Mükrehin tasarrufları
Mükrehin zorlama altında yaptığı tasarrufların hükümlerini şöylece özetlemek mümkündür:
a- Mükrehin akitleri:
Hanefilerin çoğunluğuna göre korkutma; tam olsun, eksik bulunsun, korkutulanın alım-satım,
kira ve benzeri akitlerini fasit kılar. Çünkü korkutulanın rızası yoksa da ihtiyarı vardır.
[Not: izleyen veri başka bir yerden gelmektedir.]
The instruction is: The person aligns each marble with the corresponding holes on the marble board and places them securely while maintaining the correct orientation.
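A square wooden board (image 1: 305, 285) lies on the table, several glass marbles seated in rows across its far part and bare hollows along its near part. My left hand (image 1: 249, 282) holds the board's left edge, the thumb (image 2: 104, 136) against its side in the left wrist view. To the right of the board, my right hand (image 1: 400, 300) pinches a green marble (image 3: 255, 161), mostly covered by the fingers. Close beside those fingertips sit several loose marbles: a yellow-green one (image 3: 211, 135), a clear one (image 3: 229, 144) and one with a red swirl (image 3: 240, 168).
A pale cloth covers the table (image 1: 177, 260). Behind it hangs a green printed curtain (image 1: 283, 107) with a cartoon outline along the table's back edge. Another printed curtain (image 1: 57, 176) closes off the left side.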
Korkutulan, zorlandığı şeyle, muamele arasında tercihini yapmış ve iki şeyden daha uygun
gördüğünü işlemiştir. Ancak rıza bulunmadığı için akdin hükmü sahih değildir, fasit
derecesinde kalmıştır. Eksik kalan bu rıza sonradan satış bedelini kabz veya satılanı kendi
arzusu ile teslim gibi bir yolla yerine getirilirse akit tamamlanır ve sıhhat kazanır. Aksi
halde zorlanan tarafından feshedilebilir (es-Serahsî, el-Mebsût, Beyrut 1398/1978, XXIV,
145; İbn Abidîn, Reddü'l-Muhtâr, Beyrut, t.y., IV, 4).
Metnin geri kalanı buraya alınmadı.